## Problem details
When you restate the data, keep every word as it is and drop the images.

## Stored data
━━━━━━━━━━━━━━━━

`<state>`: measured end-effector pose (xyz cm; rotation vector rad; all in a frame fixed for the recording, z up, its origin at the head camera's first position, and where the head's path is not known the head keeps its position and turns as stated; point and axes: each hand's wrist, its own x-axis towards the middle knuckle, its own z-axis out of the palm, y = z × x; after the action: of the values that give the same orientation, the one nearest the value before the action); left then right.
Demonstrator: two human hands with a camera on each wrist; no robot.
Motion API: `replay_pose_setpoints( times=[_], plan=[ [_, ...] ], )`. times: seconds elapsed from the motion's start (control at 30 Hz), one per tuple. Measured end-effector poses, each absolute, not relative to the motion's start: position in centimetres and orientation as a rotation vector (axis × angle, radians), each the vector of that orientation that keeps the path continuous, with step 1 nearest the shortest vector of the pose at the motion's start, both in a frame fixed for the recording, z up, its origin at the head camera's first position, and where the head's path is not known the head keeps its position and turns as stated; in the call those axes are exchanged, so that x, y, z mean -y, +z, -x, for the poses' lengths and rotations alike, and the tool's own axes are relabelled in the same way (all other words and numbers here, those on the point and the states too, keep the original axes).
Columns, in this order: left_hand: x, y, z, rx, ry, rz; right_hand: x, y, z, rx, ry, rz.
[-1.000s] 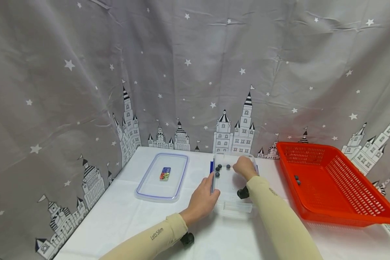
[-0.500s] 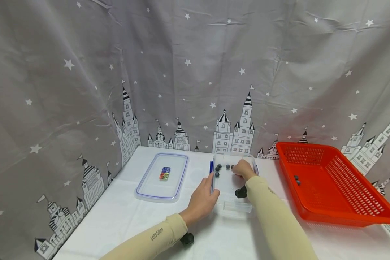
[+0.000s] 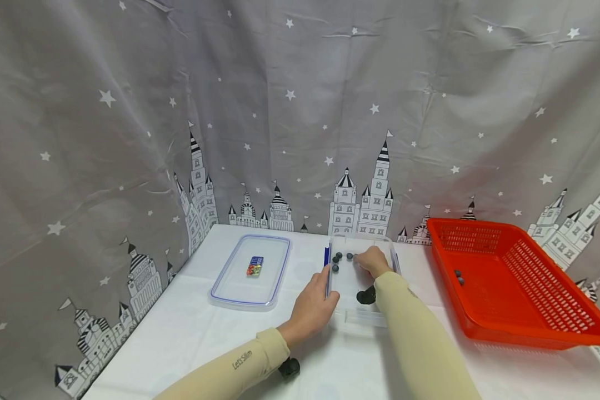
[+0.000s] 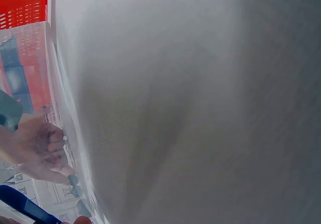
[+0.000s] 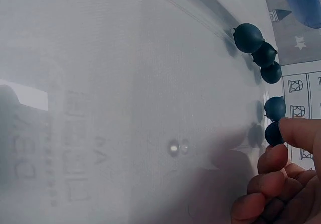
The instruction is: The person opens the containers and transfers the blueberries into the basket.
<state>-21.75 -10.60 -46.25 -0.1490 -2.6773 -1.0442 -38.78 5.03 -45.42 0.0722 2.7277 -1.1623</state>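
Observation:
Inside a clear plastic food container (image 3: pixel 352 300) with blue side latches lie several blueberries (image 3: pixel 335 268), grouped along its far left. My left hand (image 3: pixel 312 308) grips the container's left side, beside a blue latch (image 4: pixel 27 204). Reaching into the container, my right hand (image 3: pixel 373 261) is at the far wall. In the right wrist view, my right hand's thumb and finger (image 5: pixel 273 158) pinch a blueberry (image 5: pixel 274 133), which sits right against another blueberry (image 5: pixel 275 108). The right hand's other fingers are curled below.
To the right stands a red plastic basket (image 3: pixel 520 289) with two blueberries (image 3: pixel 459 278) near its left wall. A clear lid (image 3: pixel 230 286) with a blue seal lies on the white table (image 3: pixel 180 344) at left. Behind hangs a grey curtain (image 3: pixel 280 128).
My right hand has shifted slightly left inside the container, and now covers most of the blueberry seen at its fingertips half a second ago. My left hand has stayed in place.

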Motion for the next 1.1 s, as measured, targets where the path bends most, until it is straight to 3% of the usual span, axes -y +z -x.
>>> replay_pose_setpoints(
  times=[0.5,1.1],
  plan=[
    [10.4,-46.2,21.8,2.674,-1.047,0.138,-4.9,-45.0,38.2,-2.759,-1.115,-0.123],
    [10.4,-46.0,21.6,2.7,-1.058,0.124,-5.1,-43.2,38.6,-2.759,-1.14,0.081]
  ],
)
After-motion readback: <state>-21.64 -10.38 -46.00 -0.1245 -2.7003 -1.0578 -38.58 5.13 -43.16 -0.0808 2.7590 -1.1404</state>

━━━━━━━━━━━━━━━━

## Answer to the exercise
`<state>`: measured end-effector pose (xyz cm; rotation vector rad; all in a frame fixed for the recording, z up, its origin at the head camera's first position, and where the head's path is not known the head keeps its position and turns as stated; point and axes: each hand's wrist, its own x-axis towards the middle knuckle, its own z-axis out of the palm, y = z × x; after the action: of the values that give the same orientation, the one nearest the value before the action); left then right.
Demonstrator: two human hands with a camera on each wrist; no robot.
Motion API: `replay_pose_setpoints( times=[_], plan=[ [_, ...] ], )`. times: seconds elapsed from the motion's start (control at 30 Hz), one per tuple. Measured end-effector poses, each absolute, not relative to the motion's start: position in centimetres and orientation as a rotation vector (axis × angle, radians), each the vector of that orientation that keeps the path continuous, with step 1 nearest the shortest vector of the pose at the motion's start, both in a frame fixed for the recording, z up, its origin at the head camera's first position, and where the head's path is not known the head keeps its position and turns as stated; in the call those axes are exchanged, so that x, y, z mean -y, +z, -x, for the poses' lengths and rotations alike, and the tool's own axes are relabelled in the same way (all other words and numbers here, those on the point and the states too, keep the original axes).
Columns, in this order: left_hand: x, y, z, rx, ry, rz; right_hand: x, y, z, rx, ry, rz.
[-1.000s] 
[-0.500s] 
[+0.000s] 
[+0.000s] 
[+0.000s] 
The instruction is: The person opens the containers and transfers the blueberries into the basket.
<state>-21.75 -10.60 -46.25 -0.1490 -2.6773 -1.0442 -38.78 5.03 -45.42 0.0722 2.7277 -1.1623</state>
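Observation:
Inside a clear plastic food container (image 3: pixel 352 300) with blue side latches lie several blueberries (image 3: pixel 335 268), grouped along its far left. My left hand (image 3: pixel 312 308) grips the container's left side, beside a blue latch (image 4: pixel 27 204). Reaching into the container, my right hand (image 3: pixel 373 261) is at the far wall. In the right wrist view, my right hand's thumb and finger (image 5: pixel 273 158) pinch a blueberry (image 5: pixel 274 133), which sits right against another blueberry (image 5: pixel 275 108). The right hand's other fingers are curled below.
To the right stands a red plastic basket (image 3: pixel 520 289) with two blueberries (image 3: pixel 459 278) near its left wall. A clear lid (image 3: pixel 230 286) with a blue seal lies on the white table (image 3: pixel 180 344) at left. Behind hangs a grey curtain (image 3: pixel 280 128).
My right hand has shifted slightly left inside the container, and now covers most of the blueberry seen at its fingertips half a second ago. My left hand has stayed in place.
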
Motion for the next 1.1 s, as measured, targets where the path bends most, until it is straight to 3% of the usual span, axes -y +z -x.
>>> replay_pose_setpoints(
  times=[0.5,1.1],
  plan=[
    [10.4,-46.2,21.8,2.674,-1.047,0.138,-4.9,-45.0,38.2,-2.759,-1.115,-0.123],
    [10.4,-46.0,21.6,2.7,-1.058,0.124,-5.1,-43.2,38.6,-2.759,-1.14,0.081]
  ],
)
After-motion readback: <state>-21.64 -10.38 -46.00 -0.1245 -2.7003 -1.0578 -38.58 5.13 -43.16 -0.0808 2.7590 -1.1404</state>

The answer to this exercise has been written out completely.